═══ SOURCE DATA ═══
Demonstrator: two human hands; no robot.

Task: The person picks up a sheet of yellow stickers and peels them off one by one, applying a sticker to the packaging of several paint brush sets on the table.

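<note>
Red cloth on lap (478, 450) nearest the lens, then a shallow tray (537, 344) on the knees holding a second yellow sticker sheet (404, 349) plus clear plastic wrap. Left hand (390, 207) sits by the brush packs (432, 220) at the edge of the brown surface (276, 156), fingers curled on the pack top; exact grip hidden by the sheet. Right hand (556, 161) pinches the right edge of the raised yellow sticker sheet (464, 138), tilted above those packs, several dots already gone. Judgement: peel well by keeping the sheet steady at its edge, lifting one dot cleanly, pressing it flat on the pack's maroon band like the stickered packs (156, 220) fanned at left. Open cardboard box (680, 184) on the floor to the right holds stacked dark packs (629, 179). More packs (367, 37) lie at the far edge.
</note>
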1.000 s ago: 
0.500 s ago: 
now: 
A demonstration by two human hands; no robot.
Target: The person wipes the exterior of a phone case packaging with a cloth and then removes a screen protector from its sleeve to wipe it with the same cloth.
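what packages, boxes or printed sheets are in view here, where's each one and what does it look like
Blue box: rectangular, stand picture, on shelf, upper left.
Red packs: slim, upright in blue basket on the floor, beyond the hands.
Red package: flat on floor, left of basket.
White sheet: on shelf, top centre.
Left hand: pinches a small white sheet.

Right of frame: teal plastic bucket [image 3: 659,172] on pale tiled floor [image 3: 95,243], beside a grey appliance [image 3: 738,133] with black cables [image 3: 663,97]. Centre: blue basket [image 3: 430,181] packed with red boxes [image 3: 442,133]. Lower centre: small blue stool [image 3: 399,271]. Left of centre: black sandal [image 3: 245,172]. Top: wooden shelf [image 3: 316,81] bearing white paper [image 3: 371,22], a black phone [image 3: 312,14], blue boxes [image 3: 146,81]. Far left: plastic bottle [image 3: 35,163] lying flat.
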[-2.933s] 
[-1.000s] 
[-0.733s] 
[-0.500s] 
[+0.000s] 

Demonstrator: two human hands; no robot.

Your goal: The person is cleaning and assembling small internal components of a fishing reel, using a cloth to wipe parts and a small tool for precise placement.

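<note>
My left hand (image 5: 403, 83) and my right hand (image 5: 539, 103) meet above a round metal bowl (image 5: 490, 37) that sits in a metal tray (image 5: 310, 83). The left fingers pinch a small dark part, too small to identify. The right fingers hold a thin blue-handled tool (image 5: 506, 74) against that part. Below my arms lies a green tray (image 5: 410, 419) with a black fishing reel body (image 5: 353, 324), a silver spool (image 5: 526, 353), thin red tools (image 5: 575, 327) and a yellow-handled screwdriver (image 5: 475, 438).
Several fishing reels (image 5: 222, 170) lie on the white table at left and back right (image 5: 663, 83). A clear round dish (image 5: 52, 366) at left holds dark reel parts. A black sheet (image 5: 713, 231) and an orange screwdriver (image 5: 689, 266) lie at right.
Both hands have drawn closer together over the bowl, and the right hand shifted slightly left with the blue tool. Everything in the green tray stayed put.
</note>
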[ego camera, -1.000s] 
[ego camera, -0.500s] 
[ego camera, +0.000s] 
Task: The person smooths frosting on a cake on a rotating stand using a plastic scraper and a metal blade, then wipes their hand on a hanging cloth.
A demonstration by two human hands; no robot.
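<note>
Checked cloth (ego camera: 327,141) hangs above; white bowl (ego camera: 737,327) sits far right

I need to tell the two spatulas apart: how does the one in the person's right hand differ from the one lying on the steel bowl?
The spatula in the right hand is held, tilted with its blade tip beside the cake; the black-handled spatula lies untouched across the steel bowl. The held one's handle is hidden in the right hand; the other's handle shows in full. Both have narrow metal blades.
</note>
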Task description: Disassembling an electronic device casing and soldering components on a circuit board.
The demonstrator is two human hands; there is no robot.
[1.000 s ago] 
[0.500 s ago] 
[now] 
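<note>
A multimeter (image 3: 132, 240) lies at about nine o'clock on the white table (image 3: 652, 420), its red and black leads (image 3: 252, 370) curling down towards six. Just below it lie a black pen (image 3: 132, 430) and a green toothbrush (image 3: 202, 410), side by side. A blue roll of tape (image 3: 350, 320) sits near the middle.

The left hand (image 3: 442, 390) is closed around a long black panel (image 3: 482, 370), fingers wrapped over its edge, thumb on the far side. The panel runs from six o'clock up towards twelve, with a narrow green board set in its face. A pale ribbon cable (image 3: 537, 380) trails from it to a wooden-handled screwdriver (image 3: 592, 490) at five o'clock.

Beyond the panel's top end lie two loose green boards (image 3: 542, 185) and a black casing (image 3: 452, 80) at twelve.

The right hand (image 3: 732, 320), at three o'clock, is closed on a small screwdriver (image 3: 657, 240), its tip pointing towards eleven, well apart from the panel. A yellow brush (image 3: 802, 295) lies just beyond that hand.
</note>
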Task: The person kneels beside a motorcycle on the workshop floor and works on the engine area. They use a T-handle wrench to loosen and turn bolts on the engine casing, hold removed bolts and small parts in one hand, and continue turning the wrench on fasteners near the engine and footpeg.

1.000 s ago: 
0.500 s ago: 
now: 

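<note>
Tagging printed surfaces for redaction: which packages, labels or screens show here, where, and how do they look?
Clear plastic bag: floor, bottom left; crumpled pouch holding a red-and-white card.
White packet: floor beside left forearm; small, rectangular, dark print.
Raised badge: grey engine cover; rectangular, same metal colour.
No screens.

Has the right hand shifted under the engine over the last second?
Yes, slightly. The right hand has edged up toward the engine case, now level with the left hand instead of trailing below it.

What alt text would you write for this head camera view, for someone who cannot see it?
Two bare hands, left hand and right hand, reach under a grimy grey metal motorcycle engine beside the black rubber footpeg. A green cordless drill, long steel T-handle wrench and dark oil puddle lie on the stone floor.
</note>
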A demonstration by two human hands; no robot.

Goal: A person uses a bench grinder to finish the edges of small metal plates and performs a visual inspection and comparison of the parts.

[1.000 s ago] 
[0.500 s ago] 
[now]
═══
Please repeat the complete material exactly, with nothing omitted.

Demonstrator: two human hands; no robot.

Task: The person picks up a sheet of yellow stickers and peels them off one by one, applying a sticker to the packaging of several paint brush sets on the table.

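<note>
Red cloth on lap (478, 450) nearest the lens, then a shallow tray (537, 344) on the knees holding a second yellow sticker sheet (404, 349) plus clear plastic wrap. Left hand (390, 207) sits by the brush packs (432, 220) at the edge of the brown surface (276, 156), fingers curled on the pack top; exact grip hidden by the sheet. Right hand (556, 161) pinches the right edge of the raised yellow sticker sheet (464, 138), tilted above those packs, several dots already gone. Judgement: peel well by keeping the sheet steady at its edge, lifting one dot cleanly, pressing it flat on the pack's maroon band like the stickered packs (156, 220) fanned at left. Open cardboard box (680, 184) on the floor to the right holds stacked dark packs (629, 179). More packs (367, 37) lie at the far edge.
</note>
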1.000 s ago: 
0.500 s ago: 
now: 
A demonstration by two human hands; no robot.
Target: The person wipes the exterior of a phone case packaging with a cloth and then removes a screen protector from its sleeve to wipe it with the same cloth.
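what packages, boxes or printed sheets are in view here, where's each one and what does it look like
Blue box: rectangular, stand picture, on shelf, upper left.
Red packs: slim, upright in blue basket on the floor, beyond the hands.
Red package: flat on floor, left of basket.
White sheet: on shelf, top centre.
Left hand: pinches a small white sheet.

Right of frame: teal plastic bucket [image 3: 659,172] on pale tiled floor [image 3: 95,243], beside a grey appliance [image 3: 738,133] with black cables [image 3: 663,97]. Centre: blue basket [image 3: 430,181] packed with red boxes [image 3: 442,133]. Lower centre: small blue stool [image 3: 399,271]. Left of centre: black sandal [image 3: 245,172]. Top: wooden shelf [image 3: 316,81] bearing white paper [image 3: 371,22], a black phone [image 3: 312,14], blue boxes [image 3: 146,81]. Far left: plastic bottle [image 3: 35,163] lying flat.
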[-2.933s] 
[-1.000s] 
[-0.733s] 
[-0.500s] 
[+0.000s] 

Demonstrator: two human hands; no robot.

Your goal: The person is cleaning and assembling small internal components of a fishing reel, using a cloth to wipe parts and a small tool for precise placement.

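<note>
My left hand (image 5: 403, 83) and my right hand (image 5: 539, 103) meet above a round metal bowl (image 5: 490, 37) that sits in a metal tray (image 5: 310, 83). The left fingers pinch a small dark part, too small to identify. The right fingers hold a thin blue-handled tool (image 5: 506, 74) against that part. Below my arms lies a green tray (image 5: 410, 419) with a black fishing reel body (image 5: 353, 324), a silver spool (image 5: 526, 353), thin red tools (image 5: 575, 327) and a yellow-handled screwdriver (image 5: 475, 438).
Several fishing reels (image 5: 222, 170) lie on the white table at left and back right (image 5: 663, 83). A clear round dish (image 5: 52, 366) at left holds dark reel parts. A black sheet (image 5: 713, 231) and an orange screwdriver (image 5: 689, 266) lie at right.
Both hands have drawn closer together over the bowl, and the right hand shifted slightly left with the blue tool. Everything in the green tray stayed put.
</note>
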[ego camera, -1.000s] 
[ego camera, -0.500s] 
[ego camera, +0.000s] 
Task: The person smooths frosting on a cake on a rotating stand using a plastic scraper and a metal blade, then wipes their hand on a hanging cloth.
A demonstration by two human hands; no robot.
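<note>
Checked cloth (ego camera: 327,141) hangs above; white bowl (ego camera: 737,327) sits far right

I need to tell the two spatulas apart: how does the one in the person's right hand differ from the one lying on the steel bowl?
The spatula in the right hand is held, tilted with its blade tip beside the cake; the black-handled spatula lies untouched across the steel bowl. The held one's handle is hidden in the right hand; the other's handle shows in full. Both have narrow metal blades.
</note>
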Task description: Disassembling an electronic device casing and soldering components on a circuit board.
The demonstrator is two human hands; there is no robot.
[1.000 s ago] 
[0.500 s ago] 
[now] 
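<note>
A multimeter (image 3: 132, 240) lies at about nine o'clock on the white table (image 3: 652, 420), its red and black leads (image 3: 252, 370) curling down towards six. Just below it lie a black pen (image 3: 132, 430) and a green toothbrush (image 3: 202, 410), side by side. A blue roll of tape (image 3: 350, 320) sits near the middle.

The left hand (image 3: 442, 390) is closed around a long black panel (image 3: 482, 370), fingers wrapped over its edge, thumb on the far side. The panel runs from six o'clock up towards twelve, with a narrow green board set in its face. A pale ribbon cable (image 3: 537, 380) trails from it to a wooden-handled screwdriver (image 3: 592, 490) at five o'clock.

Beyond the panel's top end lie two loose green boards (image 3: 542, 185) and a black casing (image 3: 452, 80) at twelve.

The right hand (image 3: 732, 320), at three o'clock, is closed on a small screwdriver (image 3: 657, 240), its tip pointing towards eleven, well apart from the panel. A yellow brush (image 3: 802, 295) lies just beyond that hand.
</note>
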Task: The person kneels beside a motorcycle on the workshop floor and works on the engine area. They use a T-handle wrench to loosen and turn bolts on the engine casing, hold removed bolts and small parts in one hand, and continue turning the wrench on fasteners near the engine and footpeg.

1.000 s ago: 
0.500 s ago: 
now: 

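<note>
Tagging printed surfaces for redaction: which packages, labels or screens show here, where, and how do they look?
Clear plastic bag: floor, bottom left; crumpled pouch holding a red-and-white card.
White packet: floor beside left forearm; small, rectangular, dark print.
Raised badge: grey engine cover; rectangular, same metal colour.
No screens.

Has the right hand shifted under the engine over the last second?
Yes, slightly. The right hand has edged up toward the engine case, now level with the left hand instead of trailing below it.

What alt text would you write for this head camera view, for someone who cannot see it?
Two bare hands, left hand and right hand, reach under a grimy grey metal motorcycle engine beside the black rubber footpeg. A green cordless drill, long steel T-handle wrench and dark oil puddle lie on the stone floor.
</note>
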A demonstration by two human hands; no robot.

Goal: A person uses a bench grinder to finish the edges of small metal plates and performs a visual inspection and comparison of the parts.

[1.000 s ago] 
[0.500 s ago] 
[now]

That concludes the output for this exercise.